Published in final edited form as: Cell. 2020 Apr 16;181(2):219–222. doi: 10.1016/j.cell.2020.03.034

Roadmap for the Emerging Field of Cancer Neuroscience

Michelle Monje 1,26, Jeremy C Borniger 2, Nisha D’Silva 3, Benjamin Deneen 4, Peter B Dirks 5, Faranak Fattahi 6, Paul S Frenette 7, Livia Garzia 8, David H Gutmann 9, Douglas Hanahan 10, Shawn L Hervey-Jumper 11, Hubert Hondermarck 12, Jonathan B Hurov 13, Adam Kepecs 2, Sarah M Knox 14, Alison C Lloyd 15, Claire Magnon 16, Jami L Saloman 17, Rosalind A Segal 18, Erica K Sloan 19, Xin Sun 20, Michael D Taylor 21, Kevin J Tracey 22, Lloyd C Trotman 2, David A Tuveson 2, Timothy C Wang 23, Ruth A White 24, Frank Winkler 25
PMCID: PMC7286095  NIHMSID: NIHMS1594317  PMID: 32302564

Abstract

Mounting evidence indicates that the nervous system plays a central role in cancer pathogenesis. In turn, cancers and cancer therapies can alter nervous system form and function. This Commentary seeks to describe the burgeoning field of “cancer neuroscience” and encourage multidisciplinary collaboration for the study of cancer-nervous system interactions.

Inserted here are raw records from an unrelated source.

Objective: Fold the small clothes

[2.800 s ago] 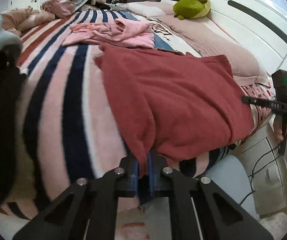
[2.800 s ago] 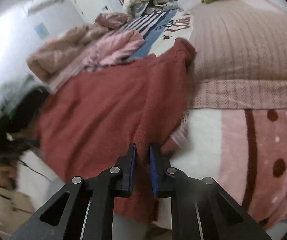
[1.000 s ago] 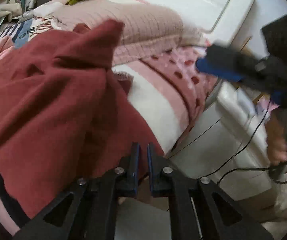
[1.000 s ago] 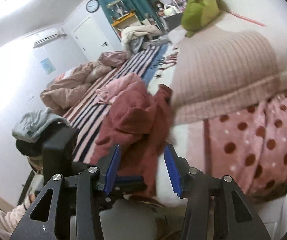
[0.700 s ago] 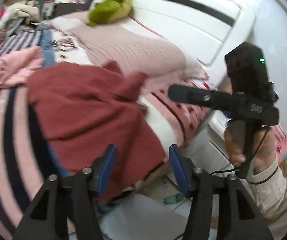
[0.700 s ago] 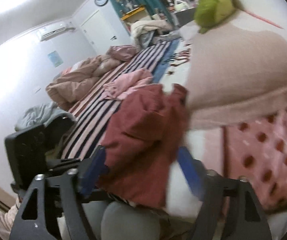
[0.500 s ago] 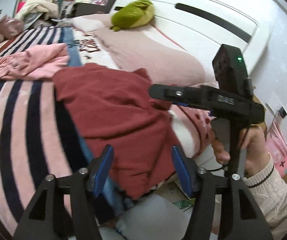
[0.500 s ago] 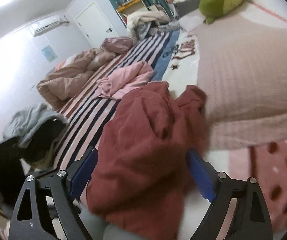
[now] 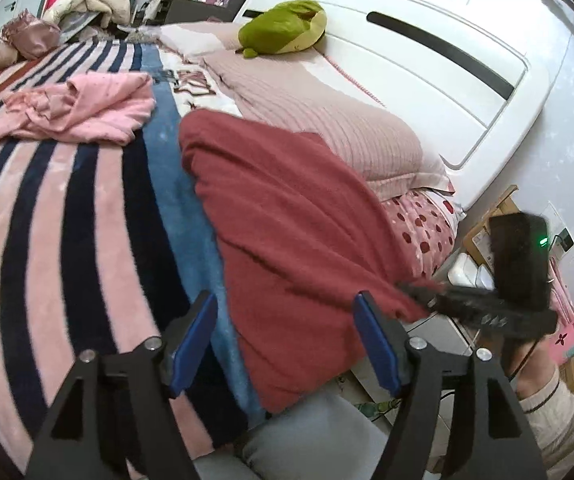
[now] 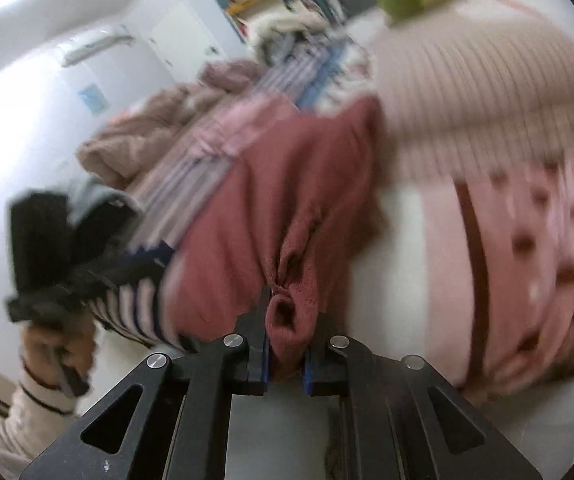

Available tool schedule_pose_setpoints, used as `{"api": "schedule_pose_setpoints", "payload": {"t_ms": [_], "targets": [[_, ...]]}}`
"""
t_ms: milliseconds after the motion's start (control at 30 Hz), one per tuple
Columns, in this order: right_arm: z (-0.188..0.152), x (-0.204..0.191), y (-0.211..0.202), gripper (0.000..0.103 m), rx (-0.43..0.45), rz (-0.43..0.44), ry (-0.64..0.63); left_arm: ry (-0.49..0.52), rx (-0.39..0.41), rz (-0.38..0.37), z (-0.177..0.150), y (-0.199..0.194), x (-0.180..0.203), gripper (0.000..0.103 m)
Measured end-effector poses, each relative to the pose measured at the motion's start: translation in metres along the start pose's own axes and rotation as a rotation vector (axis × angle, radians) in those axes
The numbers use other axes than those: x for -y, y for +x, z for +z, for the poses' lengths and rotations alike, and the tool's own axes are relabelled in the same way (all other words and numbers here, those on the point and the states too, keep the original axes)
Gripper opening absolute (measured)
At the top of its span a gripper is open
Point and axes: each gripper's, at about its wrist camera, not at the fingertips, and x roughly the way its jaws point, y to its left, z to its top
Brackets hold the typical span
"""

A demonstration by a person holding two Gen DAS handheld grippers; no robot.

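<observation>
The right gripper (image 10: pixel 285 344) has its jaws just closed, pinching a bunched, tube-like end of the red sweater (image 10: pixel 287 216), the cloth puckered in folds just ahead of the blue pads; from there the sweater runs away along the bed toward the pillow, its long axis lying roughly from the bed's near edge up to the headboard side; the left gripper (image 9: pixel 285 338) stands with its jaws spread, having just been opening, nothing pressed between them, the sweater's (image 9: pixel 287 216) lower edge lying beyond and between the blue pads and hanging over the bed's edge; the knit looks soft, thick and fuzzy, a dull brick red, draped in one broad slanted sheet; beneath it lies a plush striped blanket (image 9: pixel 47 220) in pink, navy and blue; beside it, toward the headboard, a ribbed dusty-pink pillow (image 9: pixel 327 120) and a pink sheet with dark red dots (image 9: pixel 423 220); further off a crumpled pale pink garment (image 9: pixel 83 108) sits on the stripes, well apart; a green plush toy (image 9: pixel 283 28) rests against the white headboard (image 9: pixel 427 64).
</observation>
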Motion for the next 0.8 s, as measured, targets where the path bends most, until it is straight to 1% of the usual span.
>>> {"api": "schedule_pose_setpoints", "payload": {"t_ms": [67, 100, 133, 167, 200, 233, 267, 300, 333, 433, 533, 567, 600, 667, 700, 733, 767, 800], "targets": [[-0.001, 0.009, 0.011, 0.014, -0.048, 0.004, 0.028, -0.023, -0.017, -0.006, 0.000, 0.006, -0.003, 0.067], [0.004, 0.009, 0.010, 0.027, -0.068, 0.006, 0.011, -0.036, -0.019, -0.019, 0.000, 0.006, -0.005, 0.068], [0.008, 0.008, 0.005, 0.049, -0.061, 0.002, -0.009, -0.048, -0.017, -0.033, 0.002, 0.005, -0.008, 0.074], [0.014, 0.008, -0.003, 0.063, -0.040, -0.001, -0.029, -0.061, -0.013, -0.044, 0.003, 0.005, -0.011, 0.077], [0.021, 0.009, -0.012, 0.081, -0.009, 0.003, -0.042, -0.076, -0.014, -0.058, 0.004, 0.005, -0.014, 0.081], [0.031, 0.013, -0.019, 0.085, 0.014, 0.021, -0.037, -0.089, -0.024, -0.075, 0.005, 0.007, -0.017, 0.081], [0.041, 0.020, -0.021, 0.085, 0.011, 0.045, -0.015, -0.102, -0.039, -0.093, 0.006, 0.010, -0.020, 0.081], [0.052, 0.027, -0.019, 0.085, -0.015, 0.068, 0.024, -0.114, -0.054, -0.107, 0.006, 0.014, -0.021, 0.081], [0.061, 0.032, -0.014, 0.085, -0.039, 0.083, 0.051, -0.121, -0.067, -0.118, 0.005, 0.018, -0.022, 0.081], [0.085, 0.047, 0.009, 0.085, -0.064, 0.128, 0.101, -0.146, -0.108, -0.144, 0.000, 0.031, -0.023, 0.081], [0.101, 0.060, 0.047, 0.085, -0.146, 0.180, 0.159, -0.150, -0.121, -0.143, -0.007, 0.040, -0.020, 0.081], [0.104, 0.061, 0.061, 0.084, -0.176, 0.170, 0.160, -0.147, -0.118, -0.126, -0.008, 0.042, -0.018, 0.081], [0.104, 0.063, 0.071, 0.080, -0.197, 0.157, 0.163, -0.150, -0.116, -0.114, -0.009, 0.043, -0.017, 0.080], [0.110, 0.064, 0.083, 0.073, -0.188, 0.136, 0.168, -0.162, -0.115, -0.078, -0.009, 0.044, -0.015, 0.070], [0.112, 0.064, 0.085, 0.061, -0.175, 0.144, 0.180, -0.164, -0.117, -0.068, -0.010, 0.045, -0.014, 0.057], [0.113, 0.063, 0.087, 0.045, -0.170, 0.177, 0.203, -0.166, -0.119, -0.066, -0.009, 0.045, -0.013, 0.047], [0.113, 0.063, 0.093, 0.040, -0.180, 0.216, 0.227, -0.169, -0.120, -0.065, -0.009, 0.044, -0.013, 0.043], [0.112, 0.062, 0.097, 0.035, -0.191, 0.227, 0.235, -0.165, -0.117, -0.059, -0.009, 0.043, -0.011, 0.034]]}}
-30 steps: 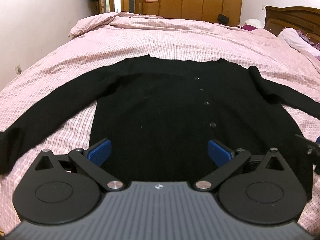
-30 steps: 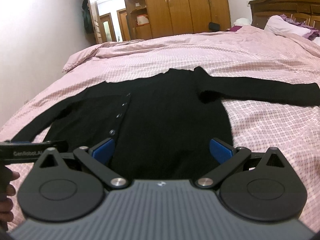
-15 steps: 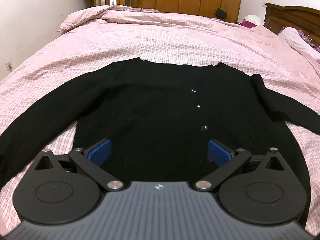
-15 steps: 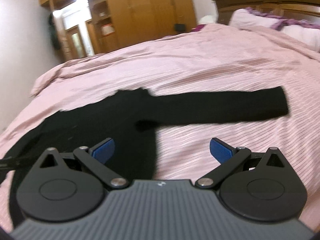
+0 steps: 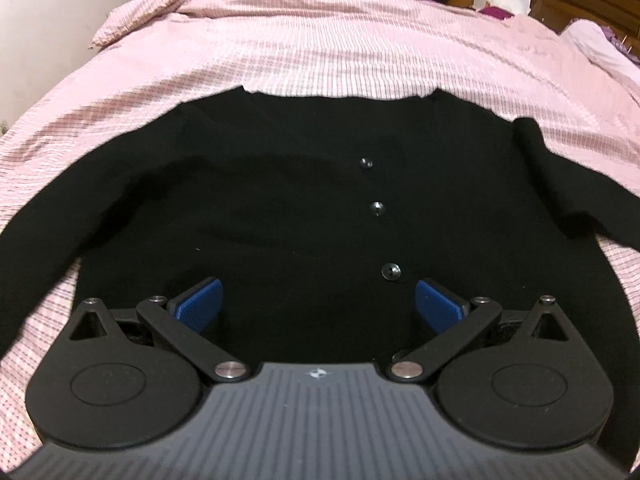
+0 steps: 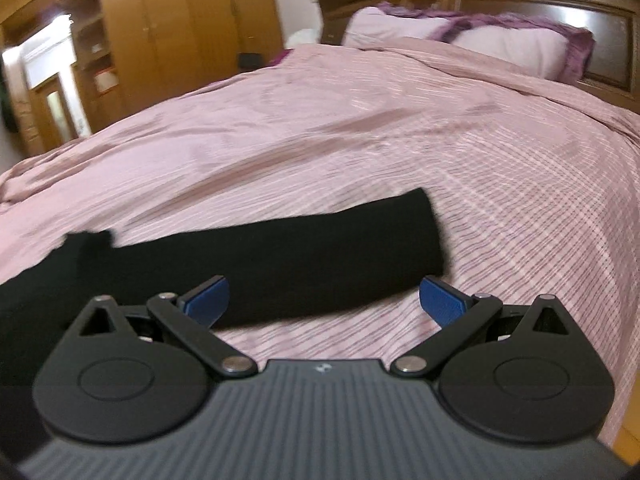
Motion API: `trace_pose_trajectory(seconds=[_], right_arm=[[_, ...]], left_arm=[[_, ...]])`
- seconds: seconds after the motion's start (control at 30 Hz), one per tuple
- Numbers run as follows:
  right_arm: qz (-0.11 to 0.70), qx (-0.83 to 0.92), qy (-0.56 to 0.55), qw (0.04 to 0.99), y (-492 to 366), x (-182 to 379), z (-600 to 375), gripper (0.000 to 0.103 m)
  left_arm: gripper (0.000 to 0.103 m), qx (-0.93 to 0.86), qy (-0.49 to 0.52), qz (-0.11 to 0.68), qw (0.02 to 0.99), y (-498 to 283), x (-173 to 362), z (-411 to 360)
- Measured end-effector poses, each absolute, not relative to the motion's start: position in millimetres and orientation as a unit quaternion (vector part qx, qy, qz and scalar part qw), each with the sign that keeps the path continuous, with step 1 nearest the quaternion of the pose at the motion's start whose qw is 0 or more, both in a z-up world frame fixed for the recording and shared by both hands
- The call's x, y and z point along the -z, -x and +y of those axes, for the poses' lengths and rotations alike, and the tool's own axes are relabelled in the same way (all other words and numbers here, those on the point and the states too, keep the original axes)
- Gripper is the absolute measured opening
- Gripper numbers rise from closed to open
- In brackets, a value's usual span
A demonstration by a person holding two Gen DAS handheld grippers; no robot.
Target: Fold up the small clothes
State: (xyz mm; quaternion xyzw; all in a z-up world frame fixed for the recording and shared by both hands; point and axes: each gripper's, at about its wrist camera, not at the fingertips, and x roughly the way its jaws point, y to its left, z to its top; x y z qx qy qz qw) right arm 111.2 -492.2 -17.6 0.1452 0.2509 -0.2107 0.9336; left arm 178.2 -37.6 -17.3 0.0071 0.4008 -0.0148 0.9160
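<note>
A black button-front cardigan (image 5: 260, 208) lies flat on the pink bedspread (image 5: 340, 36), sleeves spread to both sides. My left gripper (image 5: 318, 306) is open and empty, low over the cardigan's lower front, near its buttons (image 5: 391, 271). In the right wrist view the cardigan's right sleeve (image 6: 280, 256) stretches across the bed, its cuff (image 6: 424, 236) at the right end. My right gripper (image 6: 324, 300) is open and empty, just above the sleeve near the cuff.
The pink bedspread (image 6: 400, 128) covers the whole bed. A dark wooden headboard (image 6: 520, 4) and pillows (image 6: 516, 46) stand at the right. Wooden wardrobes (image 6: 168, 36) line the far wall. A white wall (image 5: 48, 8) runs along the bed's left side.
My left gripper has moved forward and lower over the cardigan's body. My right gripper has swung right along the sleeve, towards the cuff. Both stay open.
</note>
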Motion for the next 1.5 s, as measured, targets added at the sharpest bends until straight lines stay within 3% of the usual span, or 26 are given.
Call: trace_pose_trajectory(seconds=[0.47,0.97,1.0,1.07,1.17,1.23,1.33,1.5], right_arm=[[0.274,0.220,-0.145,0.925,-149,67,-551,0.103],[0.258,0.209,-0.142,0.932,-148,71,-551,0.102],[0.255,0.208,-0.143,0.933,-147,70,-551,0.098],[0.246,0.202,-0.152,0.936,-145,67,-551,0.076],[0.240,0.198,-0.174,0.934,-142,61,-552,0.052],[0.236,0.191,-0.195,0.933,-140,57,-555,0.029],[0.228,0.181,-0.216,0.932,-136,49,-556,0.020],[0.197,0.156,-0.237,0.939,-127,19,-549,0.017]], left_arm=[[0.103,0.008,-0.020,0.410,0.912,-184,49,-44],[0.103,0.005,-0.022,0.376,0.926,-174,56,-46],[0.103,0.007,-0.022,0.378,0.926,-174,55,-46],[0.103,0.011,-0.022,0.381,0.924,-175,54,-44],[0.103,0.016,-0.028,0.383,0.923,-173,52,-43],[0.103,0.016,-0.029,0.386,0.922,-172,51,-43],[0.103,0.020,-0.026,0.395,0.918,-171,46,-42],[0.103,0.026,-0.013,0.402,0.915,-165,36,-34]])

A growing appreciation that nervous system activity regulates development, homeostasis, plasticity and regeneration in diverse tissues has prompted investigations of similar roles for dictating cancer formation and progression. Numerous examples have now come to light that reveal mechanistic parallels in the way the nervous system regulates normal and neoplastic cellular function across a range of tissue types. As such, nervous system-cancer crosstalk - both systemically and within the local tumor microenvironment - is now emerging as a crucial regulator of cancer initiation and progression. However, much remains to be learned. The finding that neurons constitute an important non-neoplastic cell type in a broad range of cancers galvanized a recent Banbury meeting on the Nervous System and Cancer (December 10–13, 2019), engaging members of the neuroscience and cancer biology communities. We have written this Commentary in an effort to elucidate emerging principles, identify pressing unanswered questions, and define the scope of this burgeoning new field of “cancer neuroscience”.

Nervous system activity controls cancer initiation and progression

The nervous system branches as extensively as the circulatory system and this dense innervation of nearly all tissues – from bone marrow (Katayama et al., 2006) to salivary glands (Knox et al., 2010) - is essential to regulate normal tissue function. Analogous to its role in organogenesis, tissue homeostasis, plasticity and regeneration, the nervous system can also control malignant tumor initiation, growth and metastasis. While the molecular mechanisms by which neural cells influence cancer cells vary by tissue type, one unifying principle is that the functional effect of the neural-cancer interaction can typically be predicted by the influence of nervous system elements on the normal cellular counterpart of a given cancer. This principle is illustrated by the parallel influences of neuronal activity on normal and neoplastic glial cell proliferation. In the central nervous system (CNS), where glutamatergic neuronal activity promotes glial precursor cell proliferation (Gibson et al., 2014), the activity of glutamatergic neurons similarly drives the growth of malignant gliomas in experimental model systems (Venkatesh et al., 2015; Venkatesh et al., 2019). The underlying mechanisms involve both paracrine signaling and direct electrochemical communication (Figure 1AB). Neuronal activity-dependent secretion of growth factors from neurons and from activity-sensing glial cells promotes glioma progression (Venkatesh et al., 2015). In addition, malignant cells can electrically integrate into neural circuitry through bona fide neuron-to-glioma synapses (Venkataramani et al., 2019; Venkatesh et al., 2019). Malignant glioma cells are themselves coupled by gap junctions, such that neuronal activity-dependent currents propagate through an extensively interconnected neural-glioma network (Venkataramani et al., 2019; Venkatesh et al., 2019). Post-synaptic electrical signaling promotes cancer progression through glioma cell membrane potential depolarization (Venkatesh et al., 2019) and consequent voltage-sensitive mechanisms that remain to be elucidated.

Interactions between the nervous system and cancer.

Interactions between the nervous system and cancer.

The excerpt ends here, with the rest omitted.